Come al vano amator, lasso, m’aviene,
Che mentre che sedar cercò una sete
La pigliò ne la fonte assai maggiore.


3

Fonte, ch’al mio gioir mostrasti il giorno
Il più lucente e liquido cristallo,
E voi, che ’l più leggiadro e caro ballo,
Vaghe ninfe, menaste al fonte intorno,

Verdi prati, ch’ognun si fece adorno
Per più invaghirmi il dì di perso o giallo,
Come il bene sperar mai fe’ gran fallo
Per quel cotanto in voi dolce soggiorno!

Lungo mal ritrovai dopo il ben corto,
E ’l mar ch’io solco torbido e inquieto,
Là proprio ove sperar deveva il porto.

Tal del mio ben oprar merto non mieto:
Ella cruda sel sa quanto a gran torto
Cagion mi dà di mai non esser lieto.


4

Duo soli, un più de l’altro almi e lucenti,
Mostransi insieme a la stagion acerba:
L’un perché rinvestisse il mondo d’erba,
L’altro il cor mio di bei pensier contenti.

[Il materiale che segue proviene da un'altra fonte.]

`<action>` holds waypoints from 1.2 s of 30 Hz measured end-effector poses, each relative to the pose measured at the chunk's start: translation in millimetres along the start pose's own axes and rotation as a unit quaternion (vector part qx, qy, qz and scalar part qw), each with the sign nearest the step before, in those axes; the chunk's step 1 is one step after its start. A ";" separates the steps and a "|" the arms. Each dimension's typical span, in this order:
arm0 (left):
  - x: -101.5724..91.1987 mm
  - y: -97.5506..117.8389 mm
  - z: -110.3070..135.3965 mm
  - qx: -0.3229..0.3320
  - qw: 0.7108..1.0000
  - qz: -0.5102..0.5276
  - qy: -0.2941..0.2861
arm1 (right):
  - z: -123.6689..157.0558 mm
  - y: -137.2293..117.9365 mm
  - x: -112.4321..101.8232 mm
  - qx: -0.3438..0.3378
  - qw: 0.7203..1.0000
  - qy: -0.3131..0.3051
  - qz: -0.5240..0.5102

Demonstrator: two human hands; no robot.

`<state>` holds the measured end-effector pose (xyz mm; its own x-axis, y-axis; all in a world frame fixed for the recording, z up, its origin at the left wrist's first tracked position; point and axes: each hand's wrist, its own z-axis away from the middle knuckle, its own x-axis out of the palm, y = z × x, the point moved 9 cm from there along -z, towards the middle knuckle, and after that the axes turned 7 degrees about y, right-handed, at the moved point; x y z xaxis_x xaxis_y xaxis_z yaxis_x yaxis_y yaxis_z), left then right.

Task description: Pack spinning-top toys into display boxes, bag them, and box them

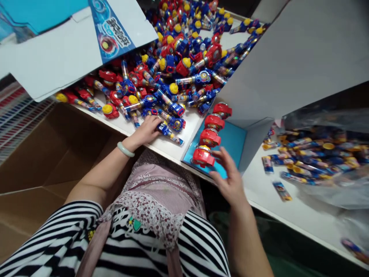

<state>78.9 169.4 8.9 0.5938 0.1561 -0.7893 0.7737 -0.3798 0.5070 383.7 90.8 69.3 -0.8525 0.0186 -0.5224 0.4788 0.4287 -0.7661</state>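
Note:
A large heap of red, blue and yellow plastic toys [178, 57] covers the white table [178, 148]. My left hand [147, 130], with a pale green bangle on the wrist, rests at the heap's near edge with fingers curled on a blue toy [170, 132]. My right hand [229, 179] hovers with fingers spread beside a row of several red toys [211, 132] standing in an open blue-lined display box [235, 142]. It touches or nearly touches the nearest red toy [203, 157].
The box's white lid [288, 65] rises at the right. Another white and blue printed box [72, 42] lies at the upper left. An open brown carton [43, 154] is at the left. A clear bag of small toys [317, 154] lies on the right.

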 end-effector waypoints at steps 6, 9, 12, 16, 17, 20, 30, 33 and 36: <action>-41.1 12.1 -4.0 0.074 0.991 0.114 0.000 | -60.7 -42.1 -24.9 -0.040 0.998 0.032 -0.026; -87.9 46.9 -25.5 0.092 0.989 0.090 0.072 | -109.8 -92.8 37.0 -0.152 0.981 -0.117 0.008; -120.5 88.1 -55.9 0.092 0.989 0.045 0.104 | -148.8 -122.1 78.7 -0.193 0.968 -0.160 0.011; -123.3 85.1 -75.2 0.052 0.986 0.051 0.148 | -161.2 -117.0 40.1 -0.184 0.982 -0.048 0.011; -111.3 73.8 -74.3 0.049 0.987 0.056 0.142 | -157.2 -106.2 12.2 -0.168 0.985 0.012 0.019; -47.6 35.6 -64.7 0.061 0.995 0.041 0.064 | -132.6 -59.3 -74.4 -0.111 0.975 0.186 0.055; 18.7 10.2 -65.6 0.073 0.994 0.086 0.007 | -128.0 70.9 -65.8 0.008 0.981 0.152 0.123; 2.8 0.4 -59.2 0.032 0.995 0.095 -0.022 | -123.6 70.9 -62.7 0.004 0.987 0.106 0.123; -14.7 -2.1 -51.6 -0.032 0.990 0.137 0.007 | -122.8 78.8 -59.3 -0.004 0.991 0.057 0.117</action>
<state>80.0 215.0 37.3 0.7856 0.0682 -0.6150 0.5960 -0.3503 0.7225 446.3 234.4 85.9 -0.7362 0.2201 -0.6400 0.6655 0.4073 -0.6254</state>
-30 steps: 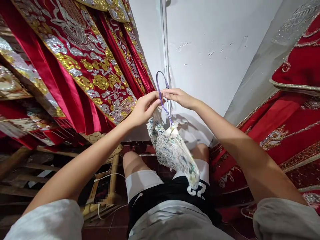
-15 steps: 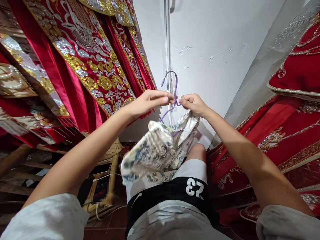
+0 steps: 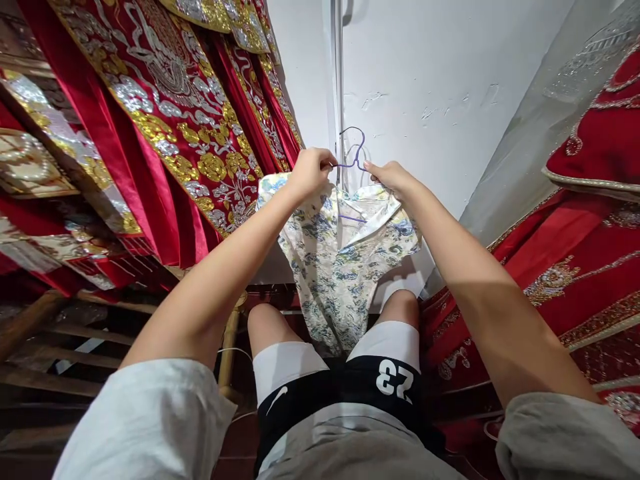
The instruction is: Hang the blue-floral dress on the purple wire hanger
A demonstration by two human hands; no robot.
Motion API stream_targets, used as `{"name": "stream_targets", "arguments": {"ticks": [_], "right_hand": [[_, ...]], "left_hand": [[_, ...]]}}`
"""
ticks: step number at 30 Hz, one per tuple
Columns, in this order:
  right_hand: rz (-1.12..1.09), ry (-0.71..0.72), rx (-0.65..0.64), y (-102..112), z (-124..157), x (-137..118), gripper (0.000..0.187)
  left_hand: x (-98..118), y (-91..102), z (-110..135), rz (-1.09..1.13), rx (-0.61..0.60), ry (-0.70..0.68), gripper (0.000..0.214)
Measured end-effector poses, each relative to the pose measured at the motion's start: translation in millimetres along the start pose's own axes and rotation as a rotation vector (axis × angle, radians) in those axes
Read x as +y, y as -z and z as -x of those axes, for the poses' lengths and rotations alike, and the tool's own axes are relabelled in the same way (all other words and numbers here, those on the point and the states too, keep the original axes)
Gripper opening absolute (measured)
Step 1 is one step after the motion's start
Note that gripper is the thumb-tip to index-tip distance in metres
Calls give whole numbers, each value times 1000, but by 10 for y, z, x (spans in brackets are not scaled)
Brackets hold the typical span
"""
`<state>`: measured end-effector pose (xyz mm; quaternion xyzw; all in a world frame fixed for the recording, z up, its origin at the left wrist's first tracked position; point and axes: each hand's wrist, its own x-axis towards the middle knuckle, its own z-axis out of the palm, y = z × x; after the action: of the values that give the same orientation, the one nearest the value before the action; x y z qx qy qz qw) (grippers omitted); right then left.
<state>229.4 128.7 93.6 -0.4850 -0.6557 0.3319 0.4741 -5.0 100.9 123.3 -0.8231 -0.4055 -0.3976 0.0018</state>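
A thin purple clothes hanger is held up in front of me, its hook at the top. On it hangs a cream shirt with a blue and yellow floral print and an open collar. My left hand pinches the hanger's left arm, close to the shirt's shoulder. On the other side, my right hand grips the hanger's right arm with the thumb on top, beside the collar. The shirt's lower end dangles between my knees. Part of the hanger shows through the neck opening.
Red embroidered cloth with gold and silver sequins hangs at the left. More red garments line the right side. A white wall stands ahead. At lower left are a slatted wooden seat and a white cable.
The shirt, bunched and swung left before, now hangs spread out. My left hand has gone from outstretched fingers to a pinch on the hanger. The hanger has turned and moved slightly right.
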Motion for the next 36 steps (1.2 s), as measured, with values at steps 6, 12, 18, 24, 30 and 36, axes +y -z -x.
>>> {"name": "stream_targets", "arguments": {"ticks": [6, 12, 18, 24, 30, 36], "right_hand": [[85, 54, 30, -309, 211, -89, 44], [363, 368, 410, -681, 982, 89, 21], [233, 201, 497, -1398, 1706, 945, 14], [289, -236, 125, -1767, 1620, 1531, 26], [415, -282, 177, -1578, 1377, 1488, 45], [430, -241, 247, -1547, 1272, 1446, 33]], "left_hand": [[-188, 130, 369, -85, 31, -19, 26], [-315, -74, 653, -103, 117, 11, 26], [-393, -400, 595, -19, 184, 65, 23], [-468, -559, 616, 121, 239, 6, 20], [-520, -636, 598, 173, 276, -30, 19], [-562, -612, 580, 196, 274, -37, 18]]}}
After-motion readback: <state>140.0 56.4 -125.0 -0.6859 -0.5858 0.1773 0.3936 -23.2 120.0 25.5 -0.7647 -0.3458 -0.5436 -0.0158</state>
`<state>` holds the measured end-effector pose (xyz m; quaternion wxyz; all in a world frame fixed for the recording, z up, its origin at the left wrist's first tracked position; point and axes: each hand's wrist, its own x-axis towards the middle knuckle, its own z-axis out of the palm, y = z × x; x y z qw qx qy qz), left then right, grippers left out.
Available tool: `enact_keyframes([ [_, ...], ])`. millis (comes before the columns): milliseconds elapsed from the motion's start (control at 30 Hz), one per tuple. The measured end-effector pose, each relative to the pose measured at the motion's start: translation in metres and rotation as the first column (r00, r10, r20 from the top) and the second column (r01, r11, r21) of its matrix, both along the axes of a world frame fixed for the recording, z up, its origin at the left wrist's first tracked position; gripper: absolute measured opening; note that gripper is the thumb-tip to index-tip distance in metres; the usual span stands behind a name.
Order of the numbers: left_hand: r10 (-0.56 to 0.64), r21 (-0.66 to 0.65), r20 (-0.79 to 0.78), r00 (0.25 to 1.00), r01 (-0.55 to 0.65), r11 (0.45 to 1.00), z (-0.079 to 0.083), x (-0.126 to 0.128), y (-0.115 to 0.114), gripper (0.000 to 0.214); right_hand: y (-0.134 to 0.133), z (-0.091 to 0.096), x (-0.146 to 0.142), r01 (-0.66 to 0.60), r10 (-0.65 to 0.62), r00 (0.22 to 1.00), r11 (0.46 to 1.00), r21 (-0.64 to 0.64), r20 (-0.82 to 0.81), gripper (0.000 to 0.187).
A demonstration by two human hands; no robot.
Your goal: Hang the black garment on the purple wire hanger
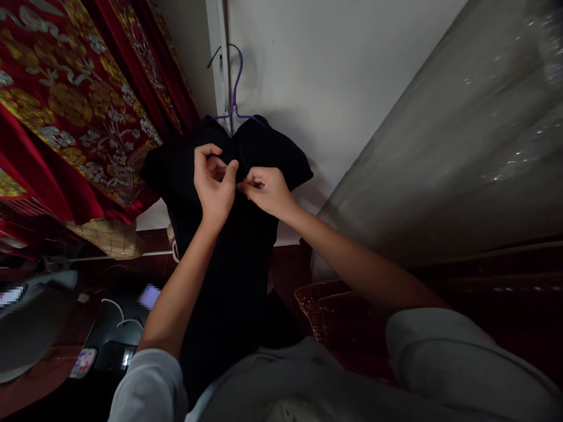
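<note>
A black short-sleeved dress [233,258] hangs from a purple hanger [238,82] against the wall. Both hands are at its upper front, just under the neckline. My left hand [215,184] has its fingers curled with the thumb up, closed at the front edge of the cloth. Right beside it, my right hand [268,189] pinches the same front edge between thumb and forefinger. Any small fastener between the fingertips is too dark and small to make out. The dress's folds are hard to see in the low light.
Red cloth with gold and silver embroidery [70,99] hangs on the left. A large plastic-wrapped panel [448,146] leans on the right, above dark red shiny fabric [343,322]. Lower left, a dark surface holds a white cable [115,306] and a patterned phone-like item [83,362].
</note>
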<state>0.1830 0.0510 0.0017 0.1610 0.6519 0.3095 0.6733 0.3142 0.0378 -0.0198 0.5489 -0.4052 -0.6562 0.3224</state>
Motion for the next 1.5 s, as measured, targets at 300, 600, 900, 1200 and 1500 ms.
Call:
enact_keyframes([
  [300,-0.088,0.008,0.132,0.987,0.088,0.996,-0.016,-0.036,-0.008,0.021,-0.009,-0.023,-0.008,-0.227,0.093,0.931,0.905,-0.360,-0.352,0.018],
  [600,-0.025,-0.198,-0.424,0.905,-0.066,0.978,-0.087,-0.034,-0.028,0.010,-0.009,0.009,-0.014,-0.324,0.082,0.899,0.786,-0.527,-0.431,0.021],
  [900,-0.166,-0.253,-0.695,0.699,-0.022,0.967,-0.071,-0.018,-0.044,0.008,0.021,0.094,-0.010,-0.227,-0.012,0.835,0.903,-0.365,-0.549,0.027],
  [1200,0.032,0.159,-0.485,0.874,0.052,0.986,0.058,-0.034,0.020,0.017,0.006,0.076,-0.003,-0.156,0.092,0.918,0.978,-0.138,-0.387,0.026],
  [1500,0.223,0.313,-0.136,0.965,-0.171,0.934,0.077,-0.073,0.040,0.027,0.008,-0.006,-0.033,-0.161,0.016,0.940,0.901,-0.402,-0.342,0.017],
])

Produsser poi co’ suoi raggi possenti
Quei frutti onde la state andò superba,
Questi nel cor, ch’omai più non le serba,
Speranze alte e desir dolci e cocenti.

E poi che incominciar lontano a farsi,
Quel da la terra e questo dal mio core,
Veggendo la sua luce in altra parte,

Fur dal freddo le frondi a terra sparte,
La spene del mio cor cacciata fore
Da le pene e i martir ch’ivi fermarsi.

Paolo Canale
Da: Rime diverse di molti Eccellentissimi Autori (a cura di Lodovico Domenichi - Giolito 1545)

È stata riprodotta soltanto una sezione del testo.